The Effect of Conventional and Distal Radial Access Techniques on Radial Artery Structure and Vascular Functions

Introduction: To compare radial artery (RA) diameters, intima-media thickness (IMT), and vascular functions before and after conventional and distal RA cannulation. It has been proposed that distal transradial (DTRA) cannulation can reduce RA complications. However, there has been no comparative study examining the effects of DTR and conventional transradial (CTRA) intervention on RA structure and function.
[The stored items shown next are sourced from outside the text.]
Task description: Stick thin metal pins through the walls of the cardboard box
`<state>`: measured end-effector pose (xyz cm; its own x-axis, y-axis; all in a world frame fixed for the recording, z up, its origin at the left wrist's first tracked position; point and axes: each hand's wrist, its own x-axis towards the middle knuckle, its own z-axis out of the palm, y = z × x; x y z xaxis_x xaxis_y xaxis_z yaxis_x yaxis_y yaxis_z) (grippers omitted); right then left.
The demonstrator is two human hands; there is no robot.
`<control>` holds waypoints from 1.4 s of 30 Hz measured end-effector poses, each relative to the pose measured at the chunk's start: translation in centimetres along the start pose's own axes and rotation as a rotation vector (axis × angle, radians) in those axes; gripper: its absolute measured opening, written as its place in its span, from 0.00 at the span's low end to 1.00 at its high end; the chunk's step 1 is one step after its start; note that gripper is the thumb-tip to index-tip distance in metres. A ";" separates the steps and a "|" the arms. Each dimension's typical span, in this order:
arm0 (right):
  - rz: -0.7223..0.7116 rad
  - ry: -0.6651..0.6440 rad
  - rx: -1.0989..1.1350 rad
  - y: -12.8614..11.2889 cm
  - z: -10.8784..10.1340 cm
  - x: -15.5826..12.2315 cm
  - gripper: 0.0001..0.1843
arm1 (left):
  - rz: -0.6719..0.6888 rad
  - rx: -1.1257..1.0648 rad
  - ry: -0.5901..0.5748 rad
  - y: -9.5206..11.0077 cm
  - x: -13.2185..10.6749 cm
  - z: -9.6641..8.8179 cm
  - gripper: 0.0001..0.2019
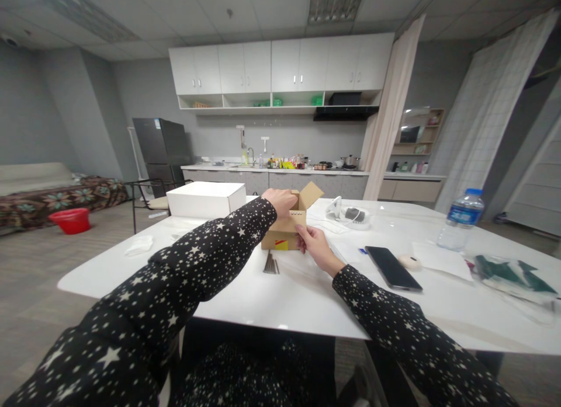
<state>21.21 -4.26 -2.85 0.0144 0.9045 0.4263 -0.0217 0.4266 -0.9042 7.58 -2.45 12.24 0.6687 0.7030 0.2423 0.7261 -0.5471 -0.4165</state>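
Note:
A small brown cardboard box point(274, 242) stands on the white table with an upright flap at its top right; a yellow and red label marks its front. Over the box's top edge lies my left hand point(279, 201), its fingers bent down against the box and their tips hidden. My right hand point(316, 245) pinches the right front side of the box between thumb and fingers. Just in front of the box, several thin metal nails or screws point(270, 265) lie side by side on the table.
A white box point(205, 199) sits behind my left arm. To the right lie a white device with a cable point(353, 215), a black phone point(393, 268), a water bottle point(461, 220) and a green and clear plastic packet point(512, 275). Crumpled white tissue point(139, 245) is at the left.

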 end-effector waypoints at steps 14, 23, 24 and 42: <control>0.011 -0.010 0.026 0.3 -0.1 0.1 0.26 | -0.069 0.007 -0.024 -0.9 -0.2 -0.1 0.13; 0.025 -0.009 0.028 0.2 -0.2 -0.1 0.27 | -0.098 -0.002 0.058 -1.5 -0.2 -1.5 0.14; 0.027 -0.008 0.028 0.3 -0.3 0.0 0.27 | -0.099 -0.003 0.085 -1.5 -0.3 -1.8 0.14; 0.014 -0.022 0.022 -0.1 -0.3 0.4 0.26 | 0.158 -0.105 0.144 2.5 -9.1 -0.8 0.14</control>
<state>21.54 -3.94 -2.56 -0.0085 0.9099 0.4147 -0.0433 0.4140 -0.9093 3.46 -10.52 9.67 0.7859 0.5366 0.3073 0.6182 -0.6947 -0.3677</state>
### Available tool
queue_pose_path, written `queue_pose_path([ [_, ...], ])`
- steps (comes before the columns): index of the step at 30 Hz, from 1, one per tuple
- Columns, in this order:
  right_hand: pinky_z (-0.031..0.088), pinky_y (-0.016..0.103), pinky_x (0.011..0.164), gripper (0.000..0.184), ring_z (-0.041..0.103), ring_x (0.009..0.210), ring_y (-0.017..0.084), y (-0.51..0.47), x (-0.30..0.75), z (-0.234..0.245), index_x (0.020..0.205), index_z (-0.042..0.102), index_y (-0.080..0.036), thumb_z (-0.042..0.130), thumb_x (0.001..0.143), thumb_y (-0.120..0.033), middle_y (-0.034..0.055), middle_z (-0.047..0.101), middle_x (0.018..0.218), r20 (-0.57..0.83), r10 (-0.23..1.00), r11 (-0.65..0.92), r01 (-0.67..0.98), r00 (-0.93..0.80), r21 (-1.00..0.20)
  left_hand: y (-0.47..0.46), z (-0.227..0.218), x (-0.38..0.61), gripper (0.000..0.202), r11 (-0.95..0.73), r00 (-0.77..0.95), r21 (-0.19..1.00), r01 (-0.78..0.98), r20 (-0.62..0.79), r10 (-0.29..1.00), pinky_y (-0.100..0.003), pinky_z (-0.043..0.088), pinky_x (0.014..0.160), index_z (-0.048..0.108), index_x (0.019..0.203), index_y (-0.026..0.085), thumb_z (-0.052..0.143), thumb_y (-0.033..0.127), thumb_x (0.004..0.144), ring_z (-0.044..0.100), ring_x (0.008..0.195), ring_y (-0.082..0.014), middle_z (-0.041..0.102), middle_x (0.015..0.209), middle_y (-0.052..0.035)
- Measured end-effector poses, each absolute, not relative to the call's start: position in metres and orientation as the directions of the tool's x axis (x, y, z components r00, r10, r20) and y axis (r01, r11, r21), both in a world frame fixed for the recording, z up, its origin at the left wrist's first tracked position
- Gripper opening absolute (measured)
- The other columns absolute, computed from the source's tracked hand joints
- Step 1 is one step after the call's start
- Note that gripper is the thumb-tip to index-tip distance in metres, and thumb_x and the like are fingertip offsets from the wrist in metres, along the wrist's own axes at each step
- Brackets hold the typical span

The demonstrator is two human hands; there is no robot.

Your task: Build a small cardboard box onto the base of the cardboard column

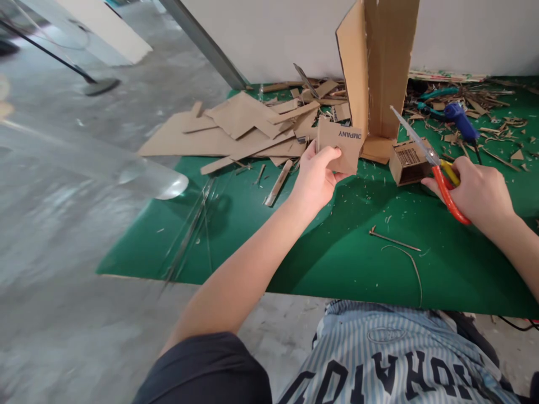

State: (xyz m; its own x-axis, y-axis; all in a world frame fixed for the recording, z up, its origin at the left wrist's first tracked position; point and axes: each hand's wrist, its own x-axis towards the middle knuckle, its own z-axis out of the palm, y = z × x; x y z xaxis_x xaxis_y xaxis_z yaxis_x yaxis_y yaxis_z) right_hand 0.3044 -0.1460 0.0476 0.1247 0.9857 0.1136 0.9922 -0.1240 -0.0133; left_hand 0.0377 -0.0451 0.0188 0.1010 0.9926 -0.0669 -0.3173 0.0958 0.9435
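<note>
The left hand (316, 175) grips a small cardboard piece (348, 158), thumb on the near face and fingers behind. The right hand (484, 188) is closed around the red and yellow handles of a pair of scissors (433, 156), blades pointing up and to the left. The cardboard piece is held above the green table surface (324, 264), in front of a tall upright cardboard form (389, 67).

Markings: the held piece bears dark print, upside down to the viewer, legible as "OMPANY"; any further letter is out of sight. A small cardboard box (408, 171) behind the scissors carries a dark block of fine lines resembling a barcode; its details are too small to read. The striped shirt (379, 328) shows large dark lettering, inverted and partly cut off, and an oval emblem; neither reads reliably.

Surroundings: flat cardboard offcuts (242, 115) lie left of the upright form; a blue tool (461, 119) lies among scraps at right.
</note>
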Motion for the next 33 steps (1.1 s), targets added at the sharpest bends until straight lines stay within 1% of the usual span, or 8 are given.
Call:
queue_pose_path([
  [6, 0.034, 0.035, 0.061, 0.081, 0.039, 0.060, 0.018, -0.141, 0.317, 0.058, 0.102, 0.063, -0.010, 0.031, 0.091, -0.084, 0.0188, 0.061, 0.073, 0.115, 0.956, -0.267, 0.962, 0.272, -0.055, -0.043, 0.014, 0.039, 0.042, 0.087, 0.113, 0.955, -0.283, -0.056, 0.992, -0.031, 0.059, 0.055, 0.055, 0.097, 0.029, 0.071, 0.027, 0.058, 0.071, 0.083, -0.0205, 0.071, 0.098, 0.0010],
  [10, 0.036, 0.037, 0.065, 0.086, 0.051, 0.068, 0.023, -0.139, 0.325, 0.064, 0.112, 0.065, -0.006, 0.029, 0.094, -0.081, 0.0248, 0.064, 0.081, 0.057, 0.956, -0.289, 0.957, 0.288, 0.008, -0.045, 0.016, 0.042, 0.043, 0.103, 0.082, 0.946, -0.308, -0.081, 0.993, -0.030, 0.058, 0.050, 0.058, 0.095, 0.026, 0.073, 0.024, 0.055, 0.069, 0.075, -0.0201, 0.072, 0.092, 0.0007],
  [12, 0.037, 0.037, 0.066, 0.084, 0.058, 0.074, 0.027, -0.136, 0.328, 0.061, 0.117, 0.065, -0.007, 0.032, 0.094, -0.081, 0.0263, 0.066, 0.087, 0.018, 0.945, -0.328, 0.944, 0.327, 0.030, -0.046, 0.017, 0.044, 0.046, 0.114, 0.076, 0.939, -0.324, -0.095, 0.993, -0.028, 0.058, 0.049, 0.059, 0.097, 0.025, 0.073, 0.022, 0.054, 0.068, 0.072, -0.0189, 0.072, 0.090, 0.0013],
  [16, 0.040, 0.036, 0.064, 0.077, 0.066, 0.079, 0.034, -0.126, 0.335, 0.049, 0.115, 0.066, -0.014, 0.037, 0.091, -0.081, 0.0229, 0.070, 0.088, 0.015, 0.900, -0.436, 0.900, 0.436, 0.003, -0.049, 0.019, 0.047, 0.050, 0.112, 0.074, 0.942, -0.317, -0.093, 0.993, -0.027, 0.060, 0.051, 0.057, 0.101, 0.022, 0.074, 0.023, 0.054, 0.067, 0.075, -0.0181, 0.071, 0.092, 0.0006],
  [21, 0.045, 0.037, 0.065, 0.075, 0.069, 0.085, 0.037, -0.122, 0.342, 0.040, 0.107, 0.067, -0.014, 0.038, 0.091, -0.081, 0.0217, 0.071, 0.088, 0.035, 0.914, -0.402, 0.915, 0.403, -0.043, -0.048, 0.019, 0.047, 0.054, 0.090, 0.087, 0.971, -0.223, -0.072, 0.994, -0.028, 0.059, 0.051, 0.056, 0.104, 0.021, 0.076, 0.029, 0.055, 0.068, 0.079, -0.0199, 0.067, 0.099, -0.0036],
  [27, 0.050, 0.043, 0.075, 0.083, 0.070, 0.097, 0.043, -0.125, 0.339, 0.052, 0.115, 0.066, -0.012, 0.038, 0.088, -0.085, 0.0249, 0.071, 0.099, -0.019, 0.896, -0.443, 0.896, 0.443, 0.017, -0.047, 0.023, 0.044, 0.059, 0.063, 0.126, 0.990, -0.127, -0.047, 0.991, -0.027, 0.057, 0.053, 0.056, 0.109, 0.019, 0.077, 0.032, 0.056, 0.068, 0.087, -0.0221, 0.067, 0.105, -0.0075],
  [31, 0.051, 0.045, 0.079, 0.083, 0.069, 0.105, 0.045, -0.127, 0.336, 0.065, 0.119, 0.065, -0.010, 0.041, 0.089, -0.084, 0.0282, 0.069, 0.107, -0.047, 0.885, -0.459, 0.885, 0.463, 0.081, -0.047, 0.028, 0.040, 0.050, 0.018, 0.128, 0.998, -0.056, -0.011, 0.992, -0.027, 0.056, 0.064, 0.059, 0.105, 0.018, 0.076, 0.032, 0.059, 0.068, 0.093, -0.0218, 0.069, 0.105, -0.0073],
  [33, 0.050, 0.045, 0.081, 0.082, 0.067, 0.111, 0.045, -0.127, 0.337, 0.069, 0.122, 0.064, -0.008, 0.042, 0.091, -0.081, 0.0305, 0.068, 0.110, -0.040, 0.884, -0.459, 0.882, 0.465, 0.109, -0.048, 0.028, 0.036, 0.042, -0.033, 0.146, 0.998, 0.045, 0.026, 0.989, -0.028, 0.055, 0.070, 0.060, 0.100, 0.018, 0.074, 0.028, 0.062, 0.068, 0.093, -0.0208, 0.069, 0.101, -0.0056],
])
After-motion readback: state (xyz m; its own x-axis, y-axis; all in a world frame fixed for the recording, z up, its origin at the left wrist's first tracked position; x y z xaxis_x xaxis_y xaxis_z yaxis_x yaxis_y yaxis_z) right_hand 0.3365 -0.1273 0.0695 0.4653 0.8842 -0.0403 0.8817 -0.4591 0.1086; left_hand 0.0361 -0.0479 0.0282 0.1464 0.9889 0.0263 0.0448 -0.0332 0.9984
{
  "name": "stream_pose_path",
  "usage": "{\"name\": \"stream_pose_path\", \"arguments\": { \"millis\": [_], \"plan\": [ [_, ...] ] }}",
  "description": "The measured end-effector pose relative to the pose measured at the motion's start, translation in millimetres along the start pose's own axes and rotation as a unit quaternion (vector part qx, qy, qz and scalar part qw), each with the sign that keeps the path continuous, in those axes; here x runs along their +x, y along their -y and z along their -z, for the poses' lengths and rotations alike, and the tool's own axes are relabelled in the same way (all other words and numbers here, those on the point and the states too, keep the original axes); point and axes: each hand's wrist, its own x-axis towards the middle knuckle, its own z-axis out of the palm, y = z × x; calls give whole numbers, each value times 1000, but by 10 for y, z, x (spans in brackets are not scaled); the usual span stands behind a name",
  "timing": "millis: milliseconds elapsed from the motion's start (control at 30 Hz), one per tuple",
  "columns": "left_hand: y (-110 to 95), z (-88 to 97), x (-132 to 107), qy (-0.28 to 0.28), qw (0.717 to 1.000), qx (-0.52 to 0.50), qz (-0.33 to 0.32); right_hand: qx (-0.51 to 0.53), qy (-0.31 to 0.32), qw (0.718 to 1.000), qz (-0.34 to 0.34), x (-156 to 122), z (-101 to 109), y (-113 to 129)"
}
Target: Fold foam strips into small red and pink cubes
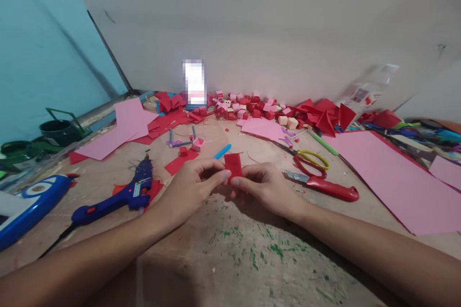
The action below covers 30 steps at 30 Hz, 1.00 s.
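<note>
Between both hands, a small piece of red paper [233, 164] is held upright above the middle of the table. My left hand [201, 180] pinches its left lower side with thumb and fingers. On the right lower side, my right hand [264, 184] grips it the same way. Behind the left fingers lies a blue stick-like tool [222, 151], partly hidden. A red paper scrap [180, 162] bears a little red cube, with an open pink paper box [198, 144] beside it. Yellow-and-red-handled scissors [311, 163] and a red utility knife [333, 188] rest right of my right hand.
A blue hot glue gun [111, 196] lies to the left, near a blue-and-white object [32, 206]. Many small paper cubes [252, 105] are heaped along the wall by a lit phone [194, 81]. Pink sheets [399, 177] cover the right side; a plastic bottle [370, 91] leans behind.
</note>
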Motion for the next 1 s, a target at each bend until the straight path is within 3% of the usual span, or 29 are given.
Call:
{"name": "stream_pose_path", "arguments": {
  "millis": [133,267,467,700,833,1000],
  "plan": [
    [-16,-15,5,28,1000,-12,0,-2,2,1000,-4,3,-7,15],
    [-31,-8,4,-11,999,44,5,11,-10,1000,-2,17,-6,8],
    [9,16,8,-5,999,43,1,41,-5,999,1,22,2,-12],
    [-17,17,-8,-42,996,78,-26,68,-127,989,35,69,-11,-55],
    [-49,-9,-4,-16,998,50,-35,87,-95,991,45,66,-11,-70],
    [6,-21,39,-9,999,-46,-11,115,3,993,28,31,23,-32]
  ]
}}
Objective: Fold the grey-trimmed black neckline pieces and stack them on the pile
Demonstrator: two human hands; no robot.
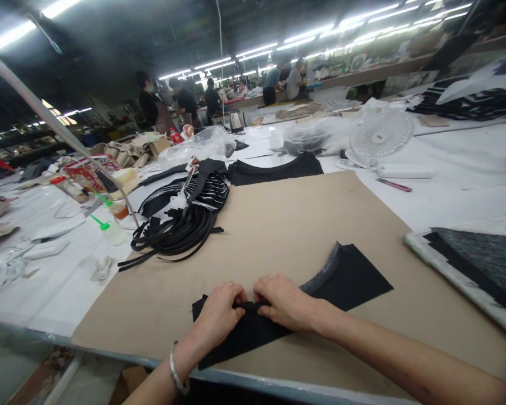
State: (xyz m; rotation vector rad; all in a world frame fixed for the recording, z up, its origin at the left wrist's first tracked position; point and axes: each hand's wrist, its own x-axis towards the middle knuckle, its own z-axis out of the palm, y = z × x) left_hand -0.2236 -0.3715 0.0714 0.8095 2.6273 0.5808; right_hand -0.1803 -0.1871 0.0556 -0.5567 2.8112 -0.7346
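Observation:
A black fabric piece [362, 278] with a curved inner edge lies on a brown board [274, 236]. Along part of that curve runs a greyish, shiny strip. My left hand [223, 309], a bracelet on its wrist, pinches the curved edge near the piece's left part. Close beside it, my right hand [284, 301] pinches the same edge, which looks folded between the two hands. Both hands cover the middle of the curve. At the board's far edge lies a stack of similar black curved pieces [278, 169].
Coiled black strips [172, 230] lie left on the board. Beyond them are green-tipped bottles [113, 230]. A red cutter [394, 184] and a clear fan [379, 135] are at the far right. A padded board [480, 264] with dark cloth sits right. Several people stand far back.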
Patients and Methods: Radial artery diameter, IMT, flow-mediated vasodilation (FMD) response were measured using conventional and Doppler RA ultrasonography before, and one day and one month after the procedure in patients who underwent CTRA or DTRA. Results: While baseline and first-day IMT values were similar between the groups, first-month IMT values in the CTRA group were found to be significantly increased compared to those in the DTRA group (CTRA= 0.39 ± 0.10 mm, DTRA= 0.32 ± 0.07 mm, p= 0.016). While proximal RA occlusion developed in three patients who underwent CTRA, it did not develop in any of the patients undergoing DTRA (p= 0.072). Conclusion: In patients who underwent CTRA, RA IMT increased significantly in the first month after the procedure, compared to patients who underwent DTRA. Proximal RAO was not observed in any of the patients who underwent DTRA.